Aim of the exercise →
Output the complete listing exactly.

Content starts

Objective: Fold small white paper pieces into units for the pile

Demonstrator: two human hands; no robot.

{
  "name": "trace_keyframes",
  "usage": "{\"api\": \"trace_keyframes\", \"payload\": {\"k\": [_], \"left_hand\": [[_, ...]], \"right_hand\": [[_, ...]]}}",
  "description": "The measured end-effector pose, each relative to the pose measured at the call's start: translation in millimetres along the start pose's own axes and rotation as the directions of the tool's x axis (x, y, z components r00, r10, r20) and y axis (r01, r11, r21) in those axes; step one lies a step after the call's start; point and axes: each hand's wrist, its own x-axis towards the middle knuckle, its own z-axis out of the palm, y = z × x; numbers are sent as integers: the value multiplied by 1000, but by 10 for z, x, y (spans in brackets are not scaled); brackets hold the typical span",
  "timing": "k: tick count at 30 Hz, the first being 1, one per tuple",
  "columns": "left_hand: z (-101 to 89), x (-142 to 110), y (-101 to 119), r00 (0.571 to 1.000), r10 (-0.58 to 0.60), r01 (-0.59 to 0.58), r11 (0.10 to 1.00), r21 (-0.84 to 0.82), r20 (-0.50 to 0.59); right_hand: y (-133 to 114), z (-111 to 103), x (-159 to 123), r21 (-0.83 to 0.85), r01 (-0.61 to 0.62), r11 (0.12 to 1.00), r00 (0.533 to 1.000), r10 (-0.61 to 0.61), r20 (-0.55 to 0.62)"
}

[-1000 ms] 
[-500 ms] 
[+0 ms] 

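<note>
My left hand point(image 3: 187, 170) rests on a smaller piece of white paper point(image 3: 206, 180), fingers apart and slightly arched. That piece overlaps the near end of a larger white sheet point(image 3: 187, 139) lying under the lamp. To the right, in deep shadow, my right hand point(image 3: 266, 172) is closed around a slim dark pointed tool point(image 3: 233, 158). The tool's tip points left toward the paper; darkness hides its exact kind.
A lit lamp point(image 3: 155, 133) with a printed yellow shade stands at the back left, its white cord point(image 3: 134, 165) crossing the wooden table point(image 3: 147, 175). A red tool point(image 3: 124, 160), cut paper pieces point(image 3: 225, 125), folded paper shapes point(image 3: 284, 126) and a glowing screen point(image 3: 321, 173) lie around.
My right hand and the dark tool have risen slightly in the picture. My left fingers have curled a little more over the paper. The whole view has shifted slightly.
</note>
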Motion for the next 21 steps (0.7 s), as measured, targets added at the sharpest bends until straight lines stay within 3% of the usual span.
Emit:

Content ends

Answer →
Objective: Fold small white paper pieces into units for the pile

Demonstrator: two human hands; no robot.

{
  "name": "trace_keyframes",
  "usage": "{\"api\": \"trace_keyframes\", \"payload\": {\"k\": [_], \"left_hand\": [[_, ...]], \"right_hand\": [[_, ...]]}}",
  "description": "The measured end-effector pose, each relative to the pose measured at the call's start: translation in millimetres along the start pose's own axes and rotation as the directions of the tool's x axis (x, y, z components r00, r10, r20) and y axis (r01, r11, r21) in those axes; step one lies a step after the call's start; point and axes: each hand's wrist, its own x-axis towards the middle knuckle, its own z-axis out of the palm, y = z × x; numbers are sent as integers: the value multiplied by 1000, but by 10 for z, x, y (spans in brackets are not scaled); brackets hold the typical span",
  "timing": "k: tick count at 30 Hz, the first being 1, one per tuple",
  "columns": "left_hand: z (-101 to 89), x (-142 to 110), y (-101 to 119), r00 (0.571 to 1.000), r10 (-0.58 to 0.60), r01 (-0.59 to 0.58), r11 (0.10 to 1.00), r21 (-0.84 to 0.82), r20 (-0.50 to 0.59); right_hand: y (-133 to 114), z (-111 to 103), x (-159 to 123), r21 (-0.83 to 0.85), r01 (-0.61 to 0.62), r11 (0.12 to 1.00), r00 (0.533 to 1.000), r10 (-0.61 to 0.61), r20 (-0.55 to 0.62)"
}

[-1000 ms] 
[-500 ms] 
[+0 ms] 

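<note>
My left hand point(image 3: 187, 170) rests on a smaller piece of white paper point(image 3: 206, 180), fingers apart and slightly arched. That piece overlaps the near end of a larger white sheet point(image 3: 187, 139) lying under the lamp. To the right, in deep shadow, my right hand point(image 3: 266, 172) is closed around a slim dark pointed tool point(image 3: 233, 158). The tool's tip points left toward the paper; darkness hides its exact kind.
A lit lamp point(image 3: 155, 133) with a printed yellow shade stands at the back left, its white cord point(image 3: 134, 165) crossing the wooden table point(image 3: 147, 175). A red tool point(image 3: 124, 160), cut paper pieces point(image 3: 225, 125), folded paper shapes point(image 3: 284, 126) and a glowing screen point(image 3: 321, 173) lie around.
My right hand and the dark tool have risen slightly in the picture. My left fingers have curled a little more over the paper. The whole view has shifted slightly.
</note>
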Motion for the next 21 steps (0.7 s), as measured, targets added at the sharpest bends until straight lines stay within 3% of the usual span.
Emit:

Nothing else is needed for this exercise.